In the wake of the Mets' bankruptcy settlement, while the Wilpons may consider themselves the day’s winners, it’s the fans that emerge as the losers.
By Bob KlapischFoxSports
All throughout their financial siege, the Wilpon family vowed to never sell the Mets, even as it seemed bankruptcy hovered over them like an anvil. The team’s debts were staggering, attendance was falling and if that wasn’t enough, the clawback lawsuit initiated by Irving Picard, the trustee recovering funds from the Madoff Ponzi scheme, was the final step into the inferno.
Only, it wasn’t. Incredibly, the Wilpons have survived these very long odds, settling with Picard on the very morning the trial was supposed to begin in Manhattan. Instead of the $386 million they could’ve been forced to pay if found guilty of willful negligence to the scheme, the brokered deal could let the Wilpons off the hook for as little as $71 million — and that’s not even due until 2015.
What’s all it mean to the future of the team itself? For Mets fans hoping/praying for regime change, forget it — the Wilpons aren’t going anywhere. The terms of the settlement are lenient enough to give ownership full control for years to come.
But that’s not to say the Mets are ready to begin their rebirth. Quite the contrary: The only way the Wilpons can survive in the post-Madoff era is to restructure their existing debt, lower payroll even further while riding out Johan Santana’s and Jason Bay’s albatross contracts and otherwise run the franchise on the cheap.
However, several corrective steps were taken later in the day on Monday. According to the New York Daily News, the Wilpons repaid both MLB and Bank of America a total of $65 million in outstanding loans after raising $240 million from investors.
Whether the rest of the money will be poured into the roster and on-field product remains to be seen. Until proven otherwise, the fans came away the proceedings as the temporary losers, still reeling from the $50 million the Wilpons slashed from the payroll over the winter.
FoxSports’s Ken Rosenthal had previously called for Bud Selig’s intervention if the Mets’ austerity-phase ever became permanent. That was the grassroots sentiment, one that sparked talk of a fan-boycott this season. But Selig never flinched. In fact, he went out of his way to protect his friend, Fred Wilpon, and now we know why: The commissioner knew the money would be repaid the moment the trial was settled.
So there was Wilpon, standing outside the courthouse on Monday, saying, “my first priority is getting down to Florida tomorrow and try to bring the Sterling (Equities) Mets back to prominence."
What the owner couldn’t outline is his road map to respectability. The effects of that $50 million were, after all, devastating: Not only were the Mets unable to make an offer to Jose Reyes, they couldn’t even assemble a respectable bench for 2012.
Remember, this was a team that lost $70 million last year, as attendance fell to 2.3 million — or just about half of what the team drew in 2008, the final year at Shea Stadium.
Newsday recently reported that ballpark revenue has declined by 30 percent since the opening of Citi Field in 2009, while the sale of premium seats had fallen by some 50 percent.
What the Wilpons desperately need is an infusion of revenue — not just investors (who will have to be repaid in three years) but more fans buying tickets and outside investors willing to write large checks.
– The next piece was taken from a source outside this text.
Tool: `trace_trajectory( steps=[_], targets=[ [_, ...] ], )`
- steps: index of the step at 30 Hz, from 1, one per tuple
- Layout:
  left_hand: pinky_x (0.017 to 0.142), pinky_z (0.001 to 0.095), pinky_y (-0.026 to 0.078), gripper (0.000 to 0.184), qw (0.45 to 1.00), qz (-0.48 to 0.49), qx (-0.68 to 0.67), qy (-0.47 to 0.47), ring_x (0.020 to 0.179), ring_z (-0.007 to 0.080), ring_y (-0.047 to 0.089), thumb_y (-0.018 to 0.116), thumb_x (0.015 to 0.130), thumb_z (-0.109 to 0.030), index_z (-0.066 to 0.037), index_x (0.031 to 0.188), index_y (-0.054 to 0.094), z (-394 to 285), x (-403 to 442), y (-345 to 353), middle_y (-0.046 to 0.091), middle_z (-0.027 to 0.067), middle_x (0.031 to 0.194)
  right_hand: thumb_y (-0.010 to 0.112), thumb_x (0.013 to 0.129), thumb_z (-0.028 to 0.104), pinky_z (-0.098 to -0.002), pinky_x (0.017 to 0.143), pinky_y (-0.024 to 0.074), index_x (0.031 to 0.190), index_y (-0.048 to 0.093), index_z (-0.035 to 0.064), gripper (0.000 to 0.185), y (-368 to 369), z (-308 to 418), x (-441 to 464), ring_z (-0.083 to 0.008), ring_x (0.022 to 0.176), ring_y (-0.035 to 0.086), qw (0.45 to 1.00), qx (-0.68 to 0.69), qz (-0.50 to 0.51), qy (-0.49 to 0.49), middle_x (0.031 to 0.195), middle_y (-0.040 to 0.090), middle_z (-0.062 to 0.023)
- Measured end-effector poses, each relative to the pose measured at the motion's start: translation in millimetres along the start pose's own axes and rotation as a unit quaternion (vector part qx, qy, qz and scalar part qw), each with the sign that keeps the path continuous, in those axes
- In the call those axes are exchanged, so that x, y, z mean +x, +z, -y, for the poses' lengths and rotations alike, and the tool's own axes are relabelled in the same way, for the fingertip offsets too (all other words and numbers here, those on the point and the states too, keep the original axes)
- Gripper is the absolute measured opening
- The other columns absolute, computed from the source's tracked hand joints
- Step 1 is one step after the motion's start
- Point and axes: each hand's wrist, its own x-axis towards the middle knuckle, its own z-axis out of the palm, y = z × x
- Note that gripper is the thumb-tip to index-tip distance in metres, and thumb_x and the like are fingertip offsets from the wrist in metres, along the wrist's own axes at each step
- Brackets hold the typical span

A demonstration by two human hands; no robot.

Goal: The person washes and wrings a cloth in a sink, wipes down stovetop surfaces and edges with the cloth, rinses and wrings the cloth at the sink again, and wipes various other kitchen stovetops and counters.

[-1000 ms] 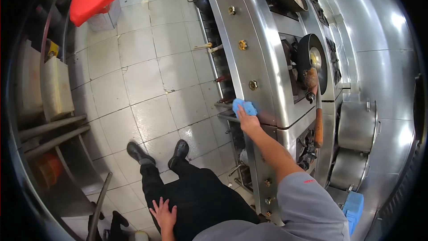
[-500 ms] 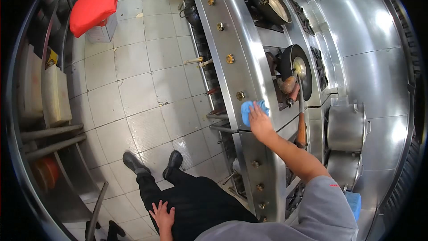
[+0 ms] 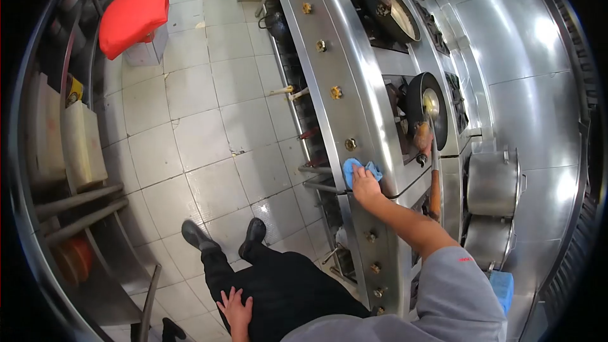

And it still remains to be seen who, exactly, bought in. Last month Wilpon indicated that four of the shares, sold in $20 million increments, were mined from SNY, the network owned by the Mets. And two others were paid for by Jeff Wilpon, Fred’s son, and Saul Katz, Fred’s brother-in-law.
Steve Cohen represented the sole outside investor, and he may be forced to withdraw, given his status as the leading investor in line to purchase the Dodgers.
So it’s fair for Mets fans to ask the Wilpons what’s in store, other than years and years of debt pay-down. The family owes $430 million in principal of a loan against the team, due in 2014. They owe $450 million in principal of a loan against SNY, back in 2015. They owe an estimated $600 million, due in $25 million increments every six months, on the ballpark.
These are the fiscal realities that figure to keep the Mets locked in a nasty catch-22. They haven’t had enough extra cash to upgrade the roster, but without enough on-field talent to compete with, say, the Phillies and Marlins, let alone the Braves and Nationals, how are the Wilpons going to generate ticket-sales that would fund a renaissance?
Yes, history says it’s possible to win with a slimmed-down payroll. The Rays have proved that. But it takes a disciplined five-year business plan, smart drafting and a thriving farm system. It also helps to work in a smaller market, far removed from the Yankees monolith.
The Mets have none of these bullets in their chamber. Many of their fans, in fact, had already given up, promising to stay home until the Wilpons were forced to divest. One way or another, they figured, someone would save them — if not Selig, then at least Picard.
Today, there’s no one on the horizon other than a smiling Fred Wilpon, vowing decades of uninterrupted family control. The entire hierarchy emerged triumphant from the courthouse, convinced the worst was over, although you couldn’t blame the fans for feeling this was one celebration they weren’t invited to.